▶ _Work item_:
Each line below must be printed exactly as it stands.

▶ _Material provided_:

┌────────

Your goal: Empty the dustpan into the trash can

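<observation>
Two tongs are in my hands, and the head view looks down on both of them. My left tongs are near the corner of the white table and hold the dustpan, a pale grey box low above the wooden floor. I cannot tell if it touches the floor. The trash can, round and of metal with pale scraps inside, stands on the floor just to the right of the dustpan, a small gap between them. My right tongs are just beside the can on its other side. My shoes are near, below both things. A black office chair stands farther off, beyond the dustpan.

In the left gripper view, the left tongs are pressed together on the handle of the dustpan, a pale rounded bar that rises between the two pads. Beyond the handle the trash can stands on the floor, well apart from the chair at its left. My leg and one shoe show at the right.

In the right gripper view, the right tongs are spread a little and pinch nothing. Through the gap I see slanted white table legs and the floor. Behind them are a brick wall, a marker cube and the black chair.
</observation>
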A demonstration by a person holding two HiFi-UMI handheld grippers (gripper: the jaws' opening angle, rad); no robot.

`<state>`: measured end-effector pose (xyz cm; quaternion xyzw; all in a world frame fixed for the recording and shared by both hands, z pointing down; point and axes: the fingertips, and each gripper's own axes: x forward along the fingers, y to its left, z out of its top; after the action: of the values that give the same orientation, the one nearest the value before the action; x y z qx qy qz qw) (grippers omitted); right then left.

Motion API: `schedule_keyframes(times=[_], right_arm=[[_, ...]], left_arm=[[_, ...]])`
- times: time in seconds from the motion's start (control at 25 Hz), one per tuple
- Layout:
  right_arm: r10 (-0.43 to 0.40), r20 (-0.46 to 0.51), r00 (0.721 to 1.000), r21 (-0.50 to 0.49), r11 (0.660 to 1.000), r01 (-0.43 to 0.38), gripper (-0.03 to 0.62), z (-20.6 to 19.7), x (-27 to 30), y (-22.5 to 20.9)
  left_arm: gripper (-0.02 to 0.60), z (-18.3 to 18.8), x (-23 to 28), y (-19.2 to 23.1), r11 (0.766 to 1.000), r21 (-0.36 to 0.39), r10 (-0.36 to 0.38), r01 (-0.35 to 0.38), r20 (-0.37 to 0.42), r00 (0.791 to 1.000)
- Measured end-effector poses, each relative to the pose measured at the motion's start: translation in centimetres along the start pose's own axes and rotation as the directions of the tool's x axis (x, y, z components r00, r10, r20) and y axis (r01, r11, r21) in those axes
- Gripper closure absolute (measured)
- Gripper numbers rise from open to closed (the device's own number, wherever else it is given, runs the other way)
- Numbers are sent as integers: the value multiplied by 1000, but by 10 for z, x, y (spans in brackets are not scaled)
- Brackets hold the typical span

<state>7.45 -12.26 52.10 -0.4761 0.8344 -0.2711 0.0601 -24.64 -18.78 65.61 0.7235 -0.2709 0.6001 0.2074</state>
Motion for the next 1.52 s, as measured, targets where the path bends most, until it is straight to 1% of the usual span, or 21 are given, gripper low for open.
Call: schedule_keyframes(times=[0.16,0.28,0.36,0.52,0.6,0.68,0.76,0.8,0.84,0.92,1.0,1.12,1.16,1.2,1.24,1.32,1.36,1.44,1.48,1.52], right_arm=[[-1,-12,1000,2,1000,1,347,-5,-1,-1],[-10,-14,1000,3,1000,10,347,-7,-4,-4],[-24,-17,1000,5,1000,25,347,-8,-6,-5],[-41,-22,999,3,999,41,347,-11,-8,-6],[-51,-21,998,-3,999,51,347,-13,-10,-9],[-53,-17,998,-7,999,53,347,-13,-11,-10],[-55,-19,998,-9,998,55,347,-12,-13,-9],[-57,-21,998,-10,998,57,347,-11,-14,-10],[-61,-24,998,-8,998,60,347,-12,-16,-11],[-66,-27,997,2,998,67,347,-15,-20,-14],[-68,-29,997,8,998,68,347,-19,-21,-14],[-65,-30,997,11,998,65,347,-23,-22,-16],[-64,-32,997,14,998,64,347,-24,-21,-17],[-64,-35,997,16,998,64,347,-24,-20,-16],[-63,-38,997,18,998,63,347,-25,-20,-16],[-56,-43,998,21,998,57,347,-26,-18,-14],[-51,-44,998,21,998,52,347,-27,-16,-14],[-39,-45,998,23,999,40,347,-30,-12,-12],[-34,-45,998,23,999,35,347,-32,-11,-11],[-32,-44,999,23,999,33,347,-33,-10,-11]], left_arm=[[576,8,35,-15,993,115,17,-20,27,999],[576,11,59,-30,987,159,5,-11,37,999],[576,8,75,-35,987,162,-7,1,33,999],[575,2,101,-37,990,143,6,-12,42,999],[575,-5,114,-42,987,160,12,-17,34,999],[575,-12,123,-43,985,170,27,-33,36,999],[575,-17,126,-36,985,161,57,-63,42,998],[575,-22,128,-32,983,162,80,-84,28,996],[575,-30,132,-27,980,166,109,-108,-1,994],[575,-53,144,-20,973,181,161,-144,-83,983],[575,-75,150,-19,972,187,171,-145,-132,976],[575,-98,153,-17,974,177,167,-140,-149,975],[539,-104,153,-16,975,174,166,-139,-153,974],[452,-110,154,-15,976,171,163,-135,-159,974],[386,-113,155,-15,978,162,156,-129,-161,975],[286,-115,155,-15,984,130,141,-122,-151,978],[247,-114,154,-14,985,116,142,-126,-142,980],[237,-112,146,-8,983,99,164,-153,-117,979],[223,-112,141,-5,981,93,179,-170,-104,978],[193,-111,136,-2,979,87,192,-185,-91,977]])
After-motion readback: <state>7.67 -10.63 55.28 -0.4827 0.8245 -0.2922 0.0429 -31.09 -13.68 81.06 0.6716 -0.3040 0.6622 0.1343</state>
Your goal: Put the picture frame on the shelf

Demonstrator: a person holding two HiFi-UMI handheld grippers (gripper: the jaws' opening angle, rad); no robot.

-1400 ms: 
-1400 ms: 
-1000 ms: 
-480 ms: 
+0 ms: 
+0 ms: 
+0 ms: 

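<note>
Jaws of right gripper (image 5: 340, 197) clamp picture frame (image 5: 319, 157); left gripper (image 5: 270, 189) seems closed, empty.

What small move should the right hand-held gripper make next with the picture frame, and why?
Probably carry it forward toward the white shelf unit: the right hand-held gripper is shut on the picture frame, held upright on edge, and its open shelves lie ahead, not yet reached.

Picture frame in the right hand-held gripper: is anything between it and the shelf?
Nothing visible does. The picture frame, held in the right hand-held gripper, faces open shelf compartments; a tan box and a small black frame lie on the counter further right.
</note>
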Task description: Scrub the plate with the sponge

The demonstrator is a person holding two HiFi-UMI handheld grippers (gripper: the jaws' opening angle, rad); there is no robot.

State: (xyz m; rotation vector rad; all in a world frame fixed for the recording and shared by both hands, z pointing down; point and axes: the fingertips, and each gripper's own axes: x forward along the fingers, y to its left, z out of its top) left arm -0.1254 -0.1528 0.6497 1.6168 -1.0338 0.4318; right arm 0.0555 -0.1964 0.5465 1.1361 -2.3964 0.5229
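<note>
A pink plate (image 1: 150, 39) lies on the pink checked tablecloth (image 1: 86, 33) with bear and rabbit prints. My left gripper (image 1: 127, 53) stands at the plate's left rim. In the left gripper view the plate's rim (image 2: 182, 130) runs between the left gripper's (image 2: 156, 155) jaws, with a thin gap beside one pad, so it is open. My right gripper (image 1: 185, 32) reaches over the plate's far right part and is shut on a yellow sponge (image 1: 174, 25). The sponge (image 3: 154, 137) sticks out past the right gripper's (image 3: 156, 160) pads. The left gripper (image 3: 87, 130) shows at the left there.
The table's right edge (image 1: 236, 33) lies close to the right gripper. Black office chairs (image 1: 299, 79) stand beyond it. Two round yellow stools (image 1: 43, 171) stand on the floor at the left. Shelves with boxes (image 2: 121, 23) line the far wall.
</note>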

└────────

▶ _Result below_:
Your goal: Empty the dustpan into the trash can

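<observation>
Two tongs are in my hands, and the head view looks down on both of them. My left tongs are near the corner of the white table and hold the dustpan, a pale grey box low above the wooden floor. I cannot tell if it touches the floor. The trash can, round and of metal with pale scraps inside, stands on the floor just to the right of the dustpan, a small gap between them. My right tongs are just beside the can on its other side. My shoes are near, below both things. A black office chair stands farther off, beyond the dustpan.

In the left gripper view, the left tongs are pressed together on the handle of the dustpan, a pale rounded bar that rises between the two pads. Beyond the handle the trash can stands on the floor, well apart from the chair at its left. My leg and one shoe show at the right.

In the right gripper view, the right tongs are spread a little and pinch nothing. Through the gap I see slanted white table legs and the floor. Behind them are a brick wall, a marker cube and the black chair.
</observation>
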A demonstration by a person holding two HiFi-UMI handheld grippers (gripper: the jaws' opening angle, rad); no robot.

`<state>`: measured end-effector pose (xyz cm; quaternion xyzw; all in a world frame fixed for the recording and shared by both hands, z pointing down; point and axes: the fingertips, and each gripper's own axes: x forward along the fingers, y to its left, z out of its top; after the action: of the values that give the same orientation, the one nearest the value before the action; x y z qx qy qz qw) (grippers omitted); right then left.

Motion API: `schedule_keyframes(times=[_], right_arm=[[_, ...]], left_arm=[[_, ...]])`
- times: time in seconds from the motion's start (control at 25 Hz), one per tuple
- Layout:
  right_arm: r10 (-0.43 to 0.40), r20 (-0.46 to 0.51), r00 (0.721 to 1.000), r21 (-0.50 to 0.49), r11 (0.660 to 1.000), r01 (-0.43 to 0.38), gripper (-0.03 to 0.62), z (-20.6 to 19.7), x (-27 to 30), y (-22.5 to 20.9)
  left_arm: gripper (-0.02 to 0.60), z (-18.3 to 18.8), x (-23 to 28), y (-19.2 to 23.1), r11 (0.766 to 1.000), r21 (-0.36 to 0.39), r10 (-0.36 to 0.38), r01 (-0.35 to 0.38), r20 (-0.37 to 0.42), r00 (0.791 to 1.000)
- Measured end-effector poses, each relative to the pose measured at the motion's start: translation in centimetres along the start pose's own axes and rotation as the directions of the tool's x axis (x, y, z components r00, r10, r20) and y axis (r01, r11, r21) in those axes
- Gripper closure absolute (measured)
- Gripper numbers rise from open to closed (the device's own number, wherever else it is given, runs the other way)
- Numbers are sent as integers: the value multiplied by 1000, but by 10 for z, x, y (spans in brackets are not scaled)
- Brackets hold the typical span

<state>7.45 -12.26 52.10 -0.4761 0.8344 -0.2711 0.0601 -24.64 -18.78 65.61 0.7235 -0.2709 0.6001 0.2074</state>
Motion for the next 1.52 s, as measured, targets where the path bends most, until it is straight to 1% of the usual span, or 21 are given, gripper low for open.
Call: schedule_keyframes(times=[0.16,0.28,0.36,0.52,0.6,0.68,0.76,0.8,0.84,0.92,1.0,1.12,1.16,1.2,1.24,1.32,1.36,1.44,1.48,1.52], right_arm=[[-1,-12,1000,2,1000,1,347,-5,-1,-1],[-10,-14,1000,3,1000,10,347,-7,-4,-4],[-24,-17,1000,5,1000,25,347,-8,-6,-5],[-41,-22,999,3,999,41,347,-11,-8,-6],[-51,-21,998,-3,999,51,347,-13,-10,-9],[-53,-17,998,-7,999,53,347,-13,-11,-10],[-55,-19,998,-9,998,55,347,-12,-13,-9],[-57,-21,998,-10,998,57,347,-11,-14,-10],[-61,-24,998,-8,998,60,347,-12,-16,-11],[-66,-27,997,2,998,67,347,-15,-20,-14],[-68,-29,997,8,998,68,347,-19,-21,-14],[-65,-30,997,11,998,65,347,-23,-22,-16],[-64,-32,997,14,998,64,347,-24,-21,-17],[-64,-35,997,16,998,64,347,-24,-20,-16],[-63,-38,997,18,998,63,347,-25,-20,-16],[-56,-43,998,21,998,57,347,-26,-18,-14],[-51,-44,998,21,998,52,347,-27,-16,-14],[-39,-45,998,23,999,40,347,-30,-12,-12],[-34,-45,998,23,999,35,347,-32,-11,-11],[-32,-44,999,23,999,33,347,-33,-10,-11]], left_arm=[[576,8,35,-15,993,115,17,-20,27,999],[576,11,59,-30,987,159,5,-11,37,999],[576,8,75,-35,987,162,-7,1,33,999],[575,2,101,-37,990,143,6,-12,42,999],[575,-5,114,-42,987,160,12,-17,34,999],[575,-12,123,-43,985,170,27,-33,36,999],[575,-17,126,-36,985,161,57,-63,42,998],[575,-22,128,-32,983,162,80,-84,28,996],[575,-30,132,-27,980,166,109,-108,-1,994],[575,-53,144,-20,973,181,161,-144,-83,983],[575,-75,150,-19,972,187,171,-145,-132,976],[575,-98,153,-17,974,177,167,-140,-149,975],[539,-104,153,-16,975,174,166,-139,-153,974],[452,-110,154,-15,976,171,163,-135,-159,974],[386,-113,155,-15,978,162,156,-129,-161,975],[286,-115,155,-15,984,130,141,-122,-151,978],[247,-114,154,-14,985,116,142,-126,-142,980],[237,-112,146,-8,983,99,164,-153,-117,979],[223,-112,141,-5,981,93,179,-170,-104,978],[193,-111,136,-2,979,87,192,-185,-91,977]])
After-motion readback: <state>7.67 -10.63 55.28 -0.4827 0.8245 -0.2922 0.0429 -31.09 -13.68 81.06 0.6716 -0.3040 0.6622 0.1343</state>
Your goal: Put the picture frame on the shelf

Demonstrator: a person holding two HiFi-UMI handheld grippers (gripper: the jaws' opening angle, rad); no robot.

-1400 ms: 
-1400 ms: 
-1000 ms: 
-480 ms: 
+0 ms: 
+0 ms: 
+0 ms: 

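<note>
Jaws of right gripper (image 5: 340, 197) clamp picture frame (image 5: 319, 157); left gripper (image 5: 270, 189) seems closed, empty.

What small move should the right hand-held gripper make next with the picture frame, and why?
Probably carry it forward toward the white shelf unit: the right hand-held gripper is shut on the picture frame, held upright on edge, and its open shelves lie ahead, not yet reached.

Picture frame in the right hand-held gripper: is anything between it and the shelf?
Nothing visible does. The picture frame, held in the right hand-held gripper, faces open shelf compartments; a tan box and a small black frame lie on the counter further right.
</note>
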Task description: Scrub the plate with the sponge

The demonstrator is a person holding two HiFi-UMI handheld grippers (gripper: the jaws' opening angle, rad); there is no robot.

State: (xyz m; rotation vector rad; all in a world frame fixed for the recording and shared by both hands, z pointing down; point and axes: the fingertips, and each gripper's own axes: x forward along the fingers, y to its left, z out of its top) left arm -0.1254 -0.1528 0.6497 1.6168 -1.0338 0.4318; right arm 0.0555 -0.1964 0.5465 1.1361 -2.3964 0.5229
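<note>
A pink plate (image 1: 150, 39) lies on the pink checked tablecloth (image 1: 86, 33) with bear and rabbit prints. My left gripper (image 1: 127, 53) stands at the plate's left rim. In the left gripper view the plate's rim (image 2: 182, 130) runs between the left gripper's (image 2: 156, 155) jaws, with a thin gap beside one pad, so it is open. My right gripper (image 1: 185, 32) reaches over the plate's far right part and is shut on a yellow sponge (image 1: 174, 25). The sponge (image 3: 154, 137) sticks out past the right gripper's (image 3: 156, 160) pads. The left gripper (image 3: 87, 130) shows at the left there.
The table's right edge (image 1: 236, 33) lies close to the right gripper. Black office chairs (image 1: 299, 79) stand beyond it. Two round yellow stools (image 1: 43, 171) stand on the floor at the left. Shelves with boxes (image 2: 121, 23) line the far wall.
</note>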

What came before is the finished answer.